**Try it:** No image is to be carried over; reproduce the rest of the listing word for word.

§

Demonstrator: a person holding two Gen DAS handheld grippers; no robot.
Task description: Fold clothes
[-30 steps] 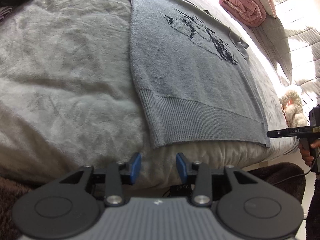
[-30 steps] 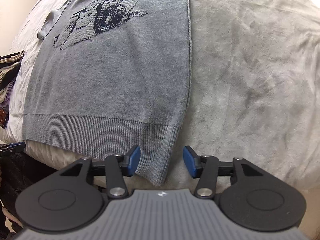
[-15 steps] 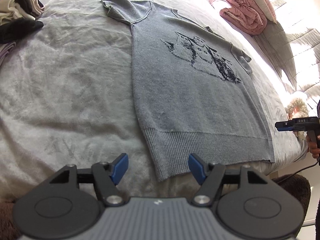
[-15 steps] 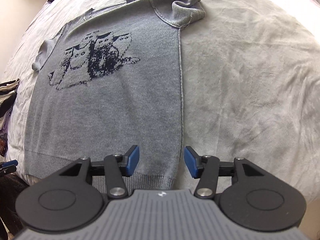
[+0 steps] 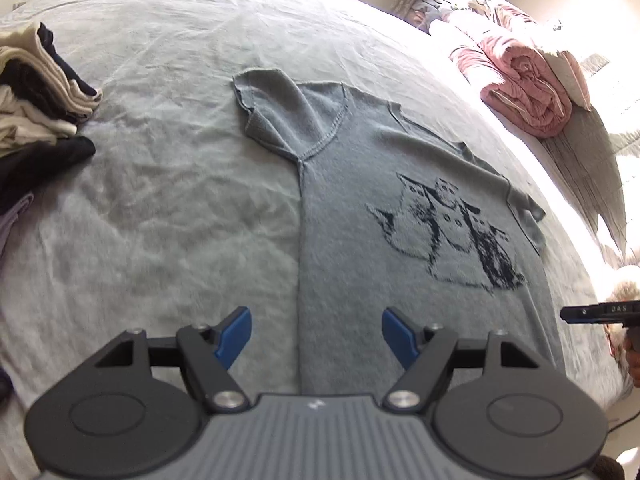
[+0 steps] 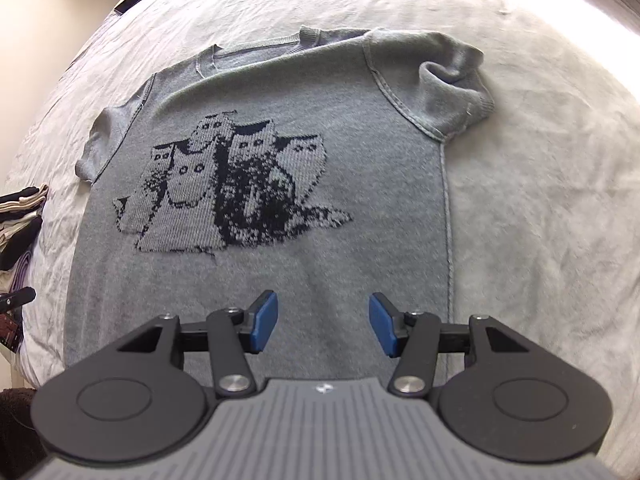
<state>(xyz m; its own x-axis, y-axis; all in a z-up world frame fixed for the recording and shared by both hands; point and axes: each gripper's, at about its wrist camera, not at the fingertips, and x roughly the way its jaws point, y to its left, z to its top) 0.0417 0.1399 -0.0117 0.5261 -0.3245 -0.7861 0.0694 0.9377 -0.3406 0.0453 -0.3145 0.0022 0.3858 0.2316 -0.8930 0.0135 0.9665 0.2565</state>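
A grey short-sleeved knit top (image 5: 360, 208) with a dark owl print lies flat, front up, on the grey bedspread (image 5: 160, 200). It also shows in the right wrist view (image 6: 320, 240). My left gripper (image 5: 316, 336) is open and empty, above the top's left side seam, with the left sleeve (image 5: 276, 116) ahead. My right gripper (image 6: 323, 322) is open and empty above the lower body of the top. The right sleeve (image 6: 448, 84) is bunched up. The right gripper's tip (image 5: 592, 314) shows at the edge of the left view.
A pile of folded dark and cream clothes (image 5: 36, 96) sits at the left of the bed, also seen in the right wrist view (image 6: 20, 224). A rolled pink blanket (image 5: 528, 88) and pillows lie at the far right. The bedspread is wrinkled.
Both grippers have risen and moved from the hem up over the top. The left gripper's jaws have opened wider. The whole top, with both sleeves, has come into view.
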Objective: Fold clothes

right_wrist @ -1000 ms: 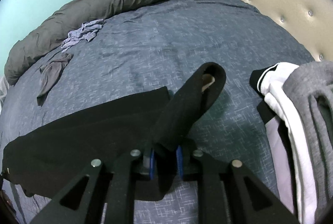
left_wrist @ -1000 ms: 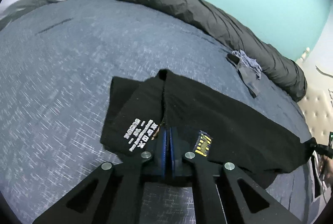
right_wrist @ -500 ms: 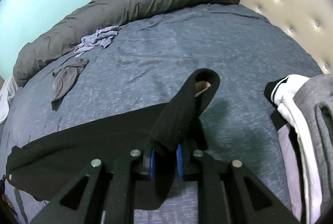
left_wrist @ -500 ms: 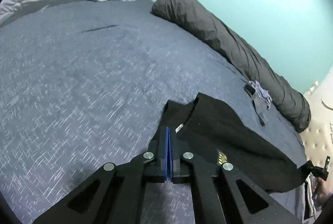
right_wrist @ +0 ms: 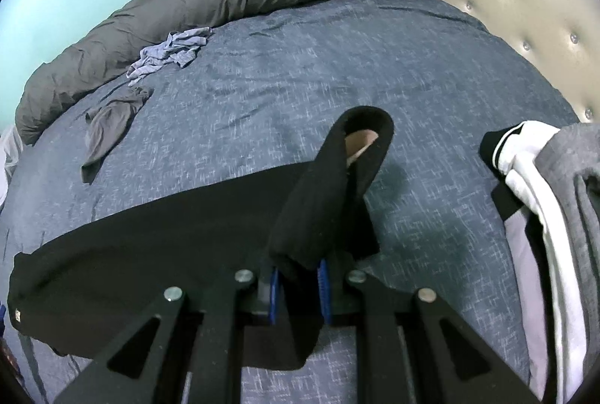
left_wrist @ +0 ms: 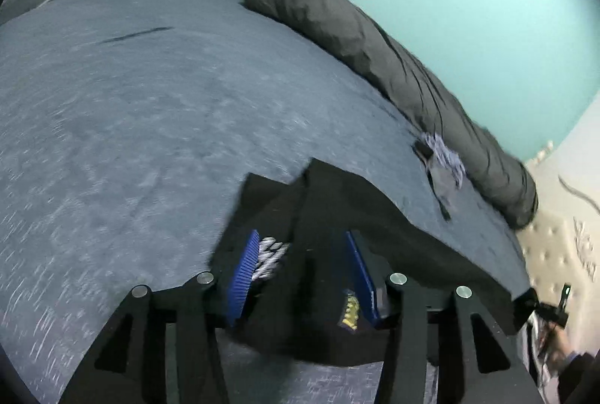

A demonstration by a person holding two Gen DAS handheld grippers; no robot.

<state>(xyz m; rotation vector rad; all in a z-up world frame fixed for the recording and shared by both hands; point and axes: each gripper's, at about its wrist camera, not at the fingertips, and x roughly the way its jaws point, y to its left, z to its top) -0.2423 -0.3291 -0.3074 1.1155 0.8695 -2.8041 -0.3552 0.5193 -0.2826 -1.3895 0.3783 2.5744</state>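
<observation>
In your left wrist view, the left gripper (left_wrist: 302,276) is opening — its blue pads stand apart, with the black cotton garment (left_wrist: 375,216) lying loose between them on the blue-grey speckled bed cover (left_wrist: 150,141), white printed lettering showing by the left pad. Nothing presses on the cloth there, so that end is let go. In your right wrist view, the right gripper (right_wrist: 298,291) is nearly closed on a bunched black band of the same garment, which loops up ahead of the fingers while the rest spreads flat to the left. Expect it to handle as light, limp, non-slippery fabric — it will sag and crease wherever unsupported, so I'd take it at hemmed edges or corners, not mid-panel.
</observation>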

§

**Task answer:**
Demonstrator: a person holding two Gen DAS handheld grippers; no robot.
Task description: Fold clothes
[-30 steps] 
[-30 steps] 
[-15 steps] 
[-15 steps] 
[+0 steps] 
[+0 steps] 
<state>(xyz m; its own x-axis, y-axis; all in a z-up world frame fixed for the recording and shared by both hands; point and axes: each gripper's, at about its wrist camera, not at the fingertips, and x roughly the way its jaws point, y to its left, z to its top) 0.0417 0.1399 -0.0117 0.5261 -0.3245 -0.7861 0.0694 0.9377 -0.3406 0.0453 -0.3145 0.0022 0.3858 0.2316 -0.8930 0.0135 0.9665 0.2565</state>
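A grey short-sleeved knit top (image 5: 360, 208) with a dark owl print lies flat, front up, on the grey bedspread (image 5: 160, 200). It also shows in the right wrist view (image 6: 320, 240). My left gripper (image 5: 316, 336) is open and empty, above the top's left side seam, with the left sleeve (image 5: 276, 116) ahead. My right gripper (image 6: 323, 322) is open and empty above the lower body of the top. The right sleeve (image 6: 448, 84) is bunched up. The right gripper's tip (image 5: 592, 314) shows at the edge of the left view.
A pile of folded dark and cream clothes (image 5: 36, 96) sits at the left of the bed, also seen in the right wrist view (image 6: 20, 224). A rolled pink blanket (image 5: 528, 88) and pillows lie at the far right. The bedspread is wrinkled.
Both grippers have risen and moved from the hem up over the top. The left gripper's jaws have opened wider. The whole top, with both sleeves, has come into view.
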Objective: Fold clothes

right_wrist @ -1000 ms: 
left_wrist @ -1000 ms: 
right_wrist @ -500 ms: 
left_wrist @ -500 ms: 
right_wrist @ +0 ms: 
left_wrist @ +0 ms: 

A demonstration by a person holding two Gen DAS handheld grippers; no robot.

<state>(xyz m; rotation vector rad; all in a z-up world frame fixed for the recording and shared by both hands; point and axes: each gripper's, at about its wrist camera, not at the fingertips, and x roughly the way its jaws point, y to its left, z to its top) -0.2423 -0.3291 -0.3074 1.1155 0.8695 -2.8041 -0.3552 0.5193 -0.2826 -1.3895 0.3783 2.5744</state>
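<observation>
In your left wrist view, the left gripper (left_wrist: 302,276) is opening — its blue pads stand apart, with the black cotton garment (left_wrist: 375,216) lying loose between them on the blue-grey speckled bed cover (left_wrist: 150,141), white printed lettering showing by the left pad. Nothing presses on the cloth there, so that end is let go. In your right wrist view, the right gripper (right_wrist: 298,291) is nearly closed on a bunched black band of the same garment, which loops up ahead of the fingers while the rest spreads flat to the left. Expect it to handle as light, limp, non-slippery fabric — it will sag and crease wherever unsupported, so I'd take it at hemmed edges or corners, not mid-panel.
</observation>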

The exercise requires no additional output.